Le Soudan du Sud a officiellement proposé aux États-Unis d’accueillir davantage de migrants expulsés du territoire américain, mais en contrepartie d’un vaste marchandage diplomatique. Cette offre, révélée par le média américain Politico, intervient après l’arrivée la semaine dernière du premier groupe de huit personnes expulsées via Djibouti, dont un seul ressortissant sud-soudanais, actuellement détenues dans un centre de rétention en attendant leur renvoi vers leurs pays d’origine.
Les négociations portent sur trois axes majeurs selon une note diplomatique consultée par Politico. Juba exige d’abord la levée de l’interdiction de voyage imposée aux Sud-Soudanais depuis avril, qui les prive de visas américains, ainsi que le déblocage d’un compte bancaire new-yorkais permettant les transactions en dollars et des investissements américains dans les secteurs pétrolier et minier. Le gouvernement réclame également la levée des sanctions contre plusieurs responsables, notamment Benjamin Bol Mel, homme d’affaires sanctionné pour corruption en 2017 par la première administration Trump et devenu depuis vice-président et potentiel successeur de Salva Kiir.
Cette manœuvre diplomatique s’inscrit dans la stratégie agressive de l’administration Trump en matière d’immigration, qui cherche des pays tiers pour accueillir les migrants expulsés. Washington a déjà conclu un accord similaire avec l’Eswatini, qui a reçu cinq personnes, et négocie avec le Rwanda. Au total, une quinzaine de pays africains auraient été approchés par les États-Unis.

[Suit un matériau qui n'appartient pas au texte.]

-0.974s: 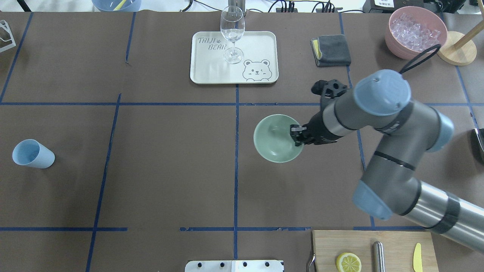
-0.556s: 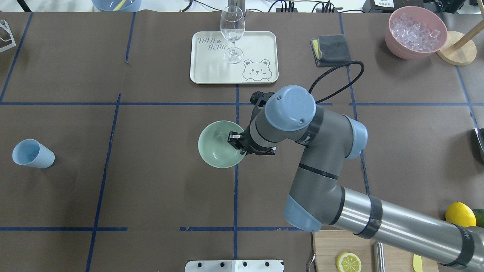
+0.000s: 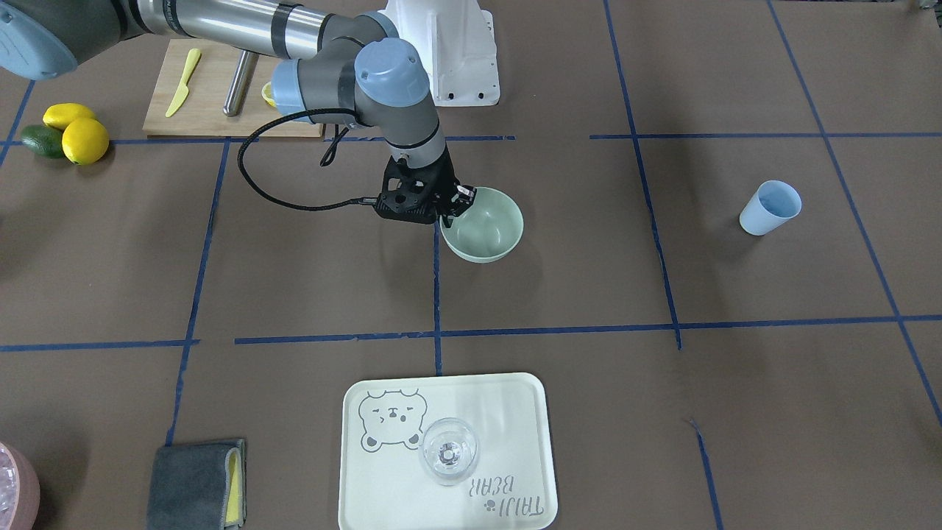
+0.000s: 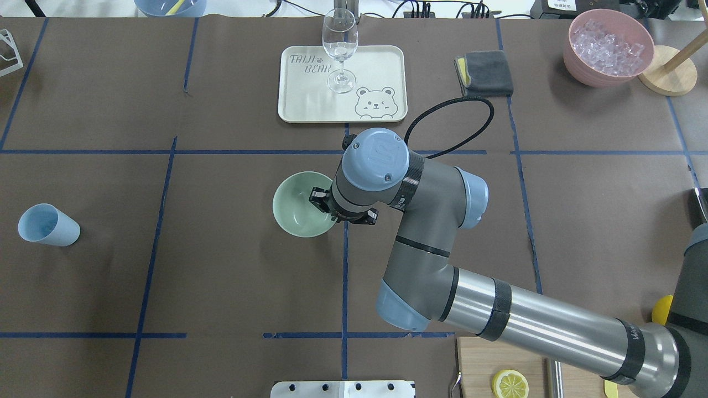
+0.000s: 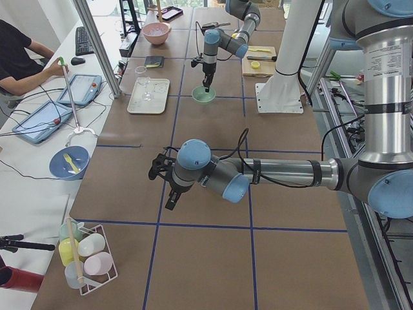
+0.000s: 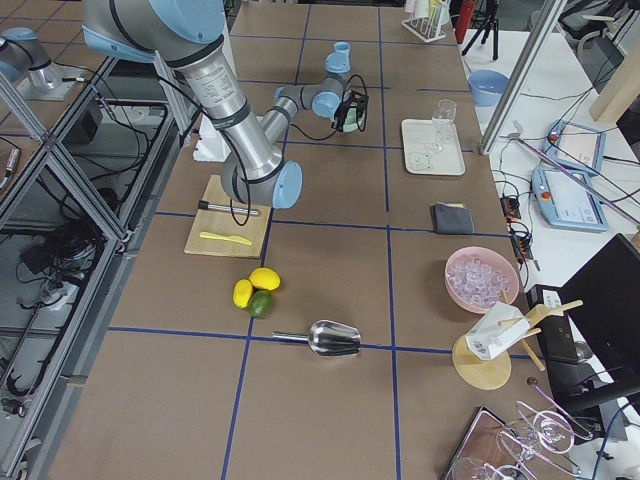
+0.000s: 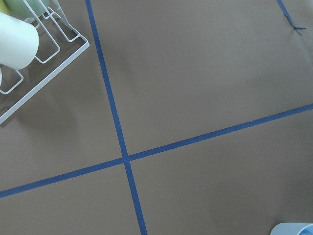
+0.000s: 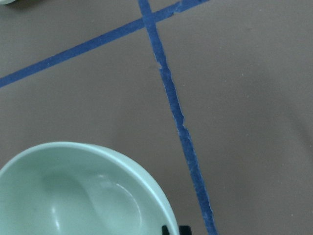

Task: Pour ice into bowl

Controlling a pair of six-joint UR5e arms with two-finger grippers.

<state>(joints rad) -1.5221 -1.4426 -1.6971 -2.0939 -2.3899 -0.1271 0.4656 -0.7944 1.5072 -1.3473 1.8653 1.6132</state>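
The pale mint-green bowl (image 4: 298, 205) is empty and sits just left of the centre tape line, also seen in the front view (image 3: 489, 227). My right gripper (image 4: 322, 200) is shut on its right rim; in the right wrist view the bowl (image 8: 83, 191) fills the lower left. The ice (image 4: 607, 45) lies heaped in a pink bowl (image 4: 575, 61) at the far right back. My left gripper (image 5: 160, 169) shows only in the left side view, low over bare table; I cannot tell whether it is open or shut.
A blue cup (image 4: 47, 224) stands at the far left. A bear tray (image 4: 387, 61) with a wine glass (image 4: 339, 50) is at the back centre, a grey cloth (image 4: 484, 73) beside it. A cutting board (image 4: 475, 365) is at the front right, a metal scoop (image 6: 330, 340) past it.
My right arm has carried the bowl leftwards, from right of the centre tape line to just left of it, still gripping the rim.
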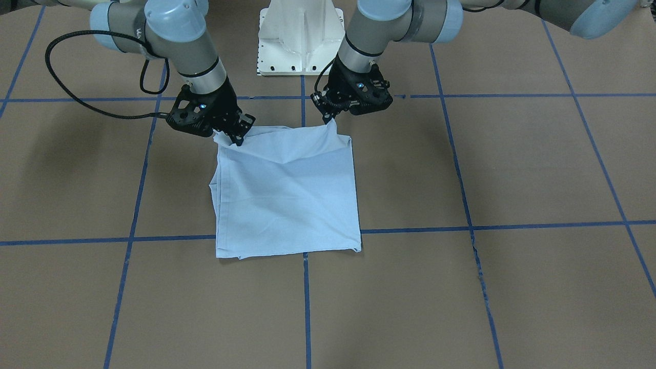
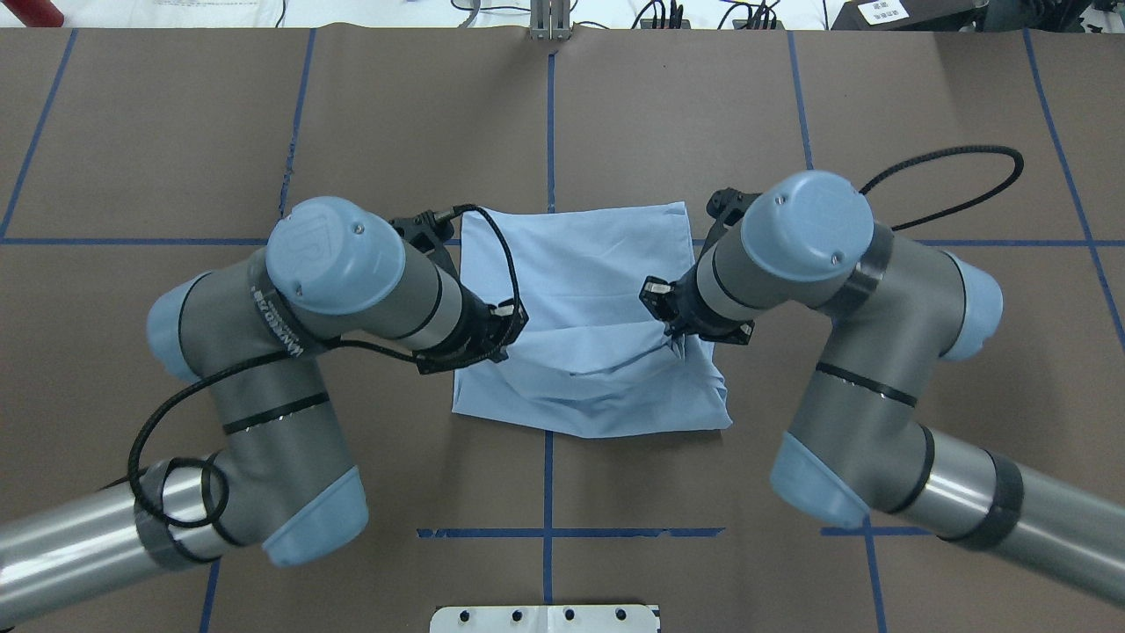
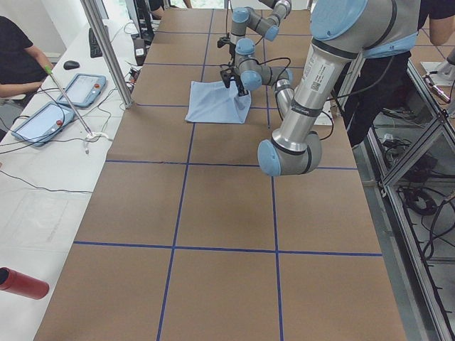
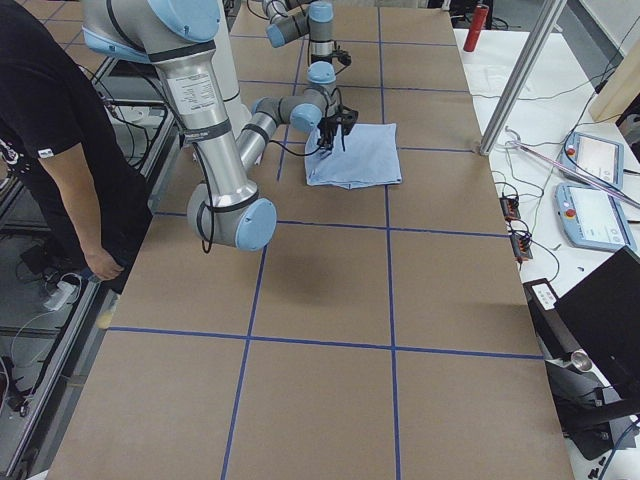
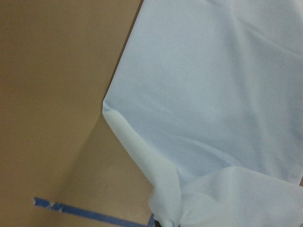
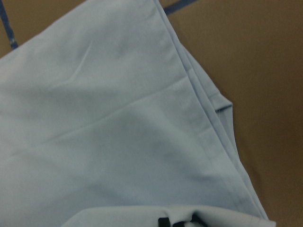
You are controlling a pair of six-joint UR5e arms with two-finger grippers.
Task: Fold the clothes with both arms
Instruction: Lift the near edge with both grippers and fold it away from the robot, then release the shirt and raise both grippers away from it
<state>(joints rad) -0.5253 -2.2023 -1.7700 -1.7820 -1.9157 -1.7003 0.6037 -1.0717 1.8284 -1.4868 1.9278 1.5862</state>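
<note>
The light blue T-shirt (image 1: 287, 195) lies folded into a rough square on the brown table, with no print or collar showing. Its edge nearest the robot's base is pulled up into two peaks. My left gripper (image 1: 329, 119) is shut on one corner of that edge. My right gripper (image 1: 237, 136) is shut on the other corner. From overhead, the shirt (image 2: 598, 281) spreads between both wrists, which hide most of the fingers. The left wrist view shows the cloth (image 5: 213, 94) hanging down to the table. The right wrist view shows layered hems (image 6: 203, 123) and dark fingertips (image 6: 175, 221) at the bottom edge.
The white pedestal base (image 1: 300, 36) stands just behind the grippers. Blue tape lines (image 1: 307, 307) grid the brown table. A person in black (image 4: 60, 150) stands beside the table near the robot. Tablets (image 3: 43, 121) and a red cylinder (image 3: 21, 283) lie on the white side bench.
</note>
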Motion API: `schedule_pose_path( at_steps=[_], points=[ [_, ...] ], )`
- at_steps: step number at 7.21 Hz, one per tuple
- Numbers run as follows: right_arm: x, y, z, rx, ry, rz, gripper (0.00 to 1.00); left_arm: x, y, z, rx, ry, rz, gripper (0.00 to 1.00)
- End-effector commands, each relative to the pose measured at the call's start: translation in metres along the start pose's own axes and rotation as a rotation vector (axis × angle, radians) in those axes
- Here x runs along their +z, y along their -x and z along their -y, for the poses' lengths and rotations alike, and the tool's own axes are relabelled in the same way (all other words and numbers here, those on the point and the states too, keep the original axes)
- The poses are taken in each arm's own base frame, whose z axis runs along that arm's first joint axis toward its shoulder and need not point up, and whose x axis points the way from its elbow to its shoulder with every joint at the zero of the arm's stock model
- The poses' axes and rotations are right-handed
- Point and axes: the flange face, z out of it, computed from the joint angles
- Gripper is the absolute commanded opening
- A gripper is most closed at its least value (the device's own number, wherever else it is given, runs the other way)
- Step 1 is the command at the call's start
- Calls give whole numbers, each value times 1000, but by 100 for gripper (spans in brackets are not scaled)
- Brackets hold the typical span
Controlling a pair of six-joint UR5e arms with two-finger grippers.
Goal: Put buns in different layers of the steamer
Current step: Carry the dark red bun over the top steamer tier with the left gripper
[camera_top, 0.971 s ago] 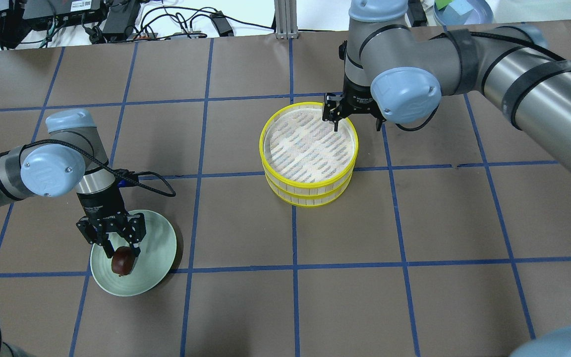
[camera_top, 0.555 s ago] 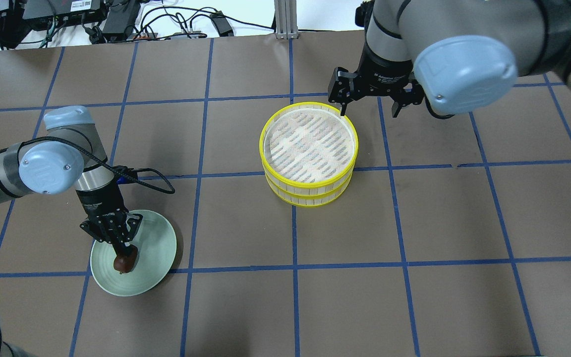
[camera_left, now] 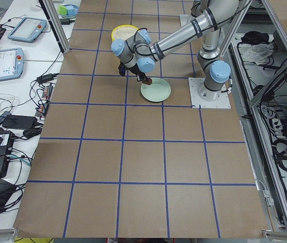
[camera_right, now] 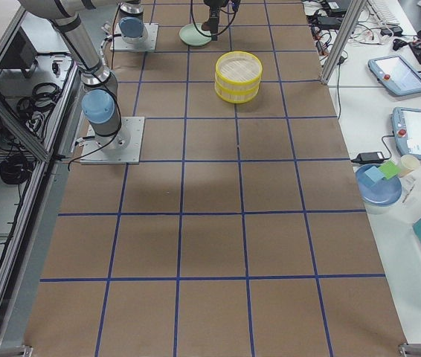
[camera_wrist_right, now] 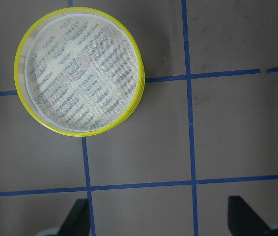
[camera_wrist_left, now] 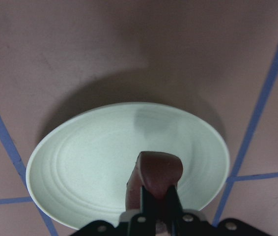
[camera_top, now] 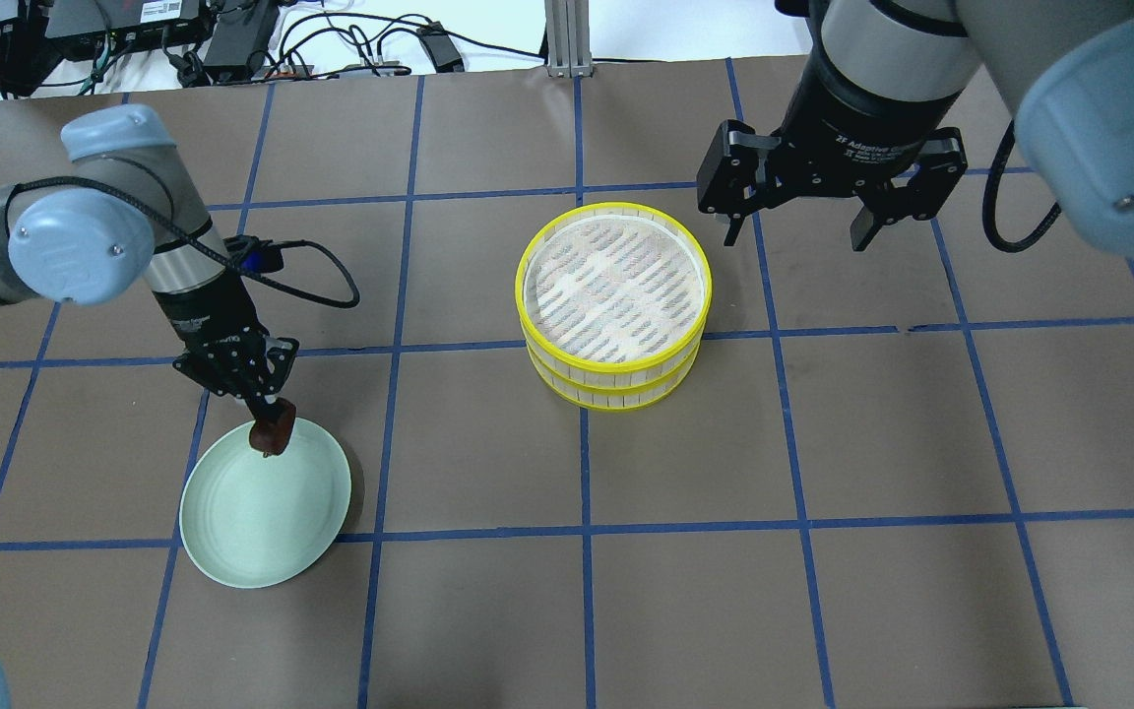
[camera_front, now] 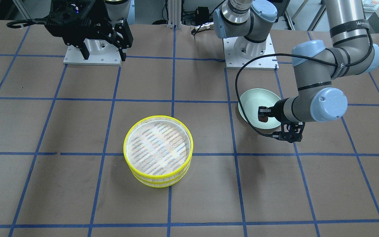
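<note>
My left gripper [camera_top: 268, 421] is shut on the dark reddish-brown bun [camera_top: 273, 438] and holds it in the air over the far edge of the pale green plate [camera_top: 252, 517]. The left wrist view shows the bun [camera_wrist_left: 156, 171] between the fingers above the plate [camera_wrist_left: 80, 162]. The steamer [camera_top: 616, 379], two stacked yellow-rimmed trays, stands mid-table with its top tray empty. My right gripper [camera_top: 795, 228] is open and empty, raised high to the far right of the steamer [camera_wrist_right: 16, 69]. The cream bun is out of view.
The plate [camera_front: 255, 98] is bare under the lifted bun [camera_front: 264, 113]. The right gripper [camera_front: 104, 55] hangs near its arm's base plate in the front-facing view. Blue tape lines grid the brown table. Cables lie past the far edge.
My left gripper shut on the brown bun on the plate and lifted it up toward the plate's far edge. My right gripper rose from the steamer's far rim and moved right.
</note>
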Motion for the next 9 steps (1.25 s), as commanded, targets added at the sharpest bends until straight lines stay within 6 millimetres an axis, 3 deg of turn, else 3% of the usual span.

Pour le Soudan du Sud, cette opportunité arrive à un moment critique où le pays traverse une crise politique majeure, avec des élections prévues en 2026 dans un contexte de tensions extrêmes.
L’issue de ces négociations reste incertaine. Le département d’État américain a répondu aux révélations de Politico en réitérant ses exigences concernant Riek Machar, le premier vice-président assigné à résidence depuis mars 2025 pour suspicion de préparation d’une nouvelle rébellion. Washington réclame la fin de cette mesure et la reprise d’un dialogue politique direct, ce qui pourrait compliquer les tractations. L’administration Trump devra arbitrer entre ses objectifs migratoires et ses principes de politique étrangère en Afrique de l’Est.
Cette situation révèle la transformation de la crise migratoire américaine en levier géopolitique pour des régimes africains en quête de légitimité internationale. Comme l’analyse Politico, certains gouvernements perçoivent la politique migratoire agressive de Washington comme “une chance pour pousser leurs propres demandes”. Le cas sud-soudanais illustre parfaitement cette dynamique : un État fragile, isolé diplomatiquement et économiquement étranglé, qui tente de capitaliser sur les besoins américains pour desserrer l’étau des sanctions.
Au-delà du cas sud-soudanais, cette approche américaine redessine les équilibres diplomatiques en Afrique. Elle offre aux dirigeants africains une monnaie d’échange inédite face aux pressions occidentales sur la gouvernance et les droits humains. Cependant, elle soulève aussi des questions sur la responsabilité des États dans l’accueil de populations vulnérables et sur l’instrumentalisation des migrants dans les relations internationales. L’Afrique risque de devenir le réceptacle des politiques migratoires restrictives occidentales, au détriment de ses propres défis humanitaires et sécuritaires.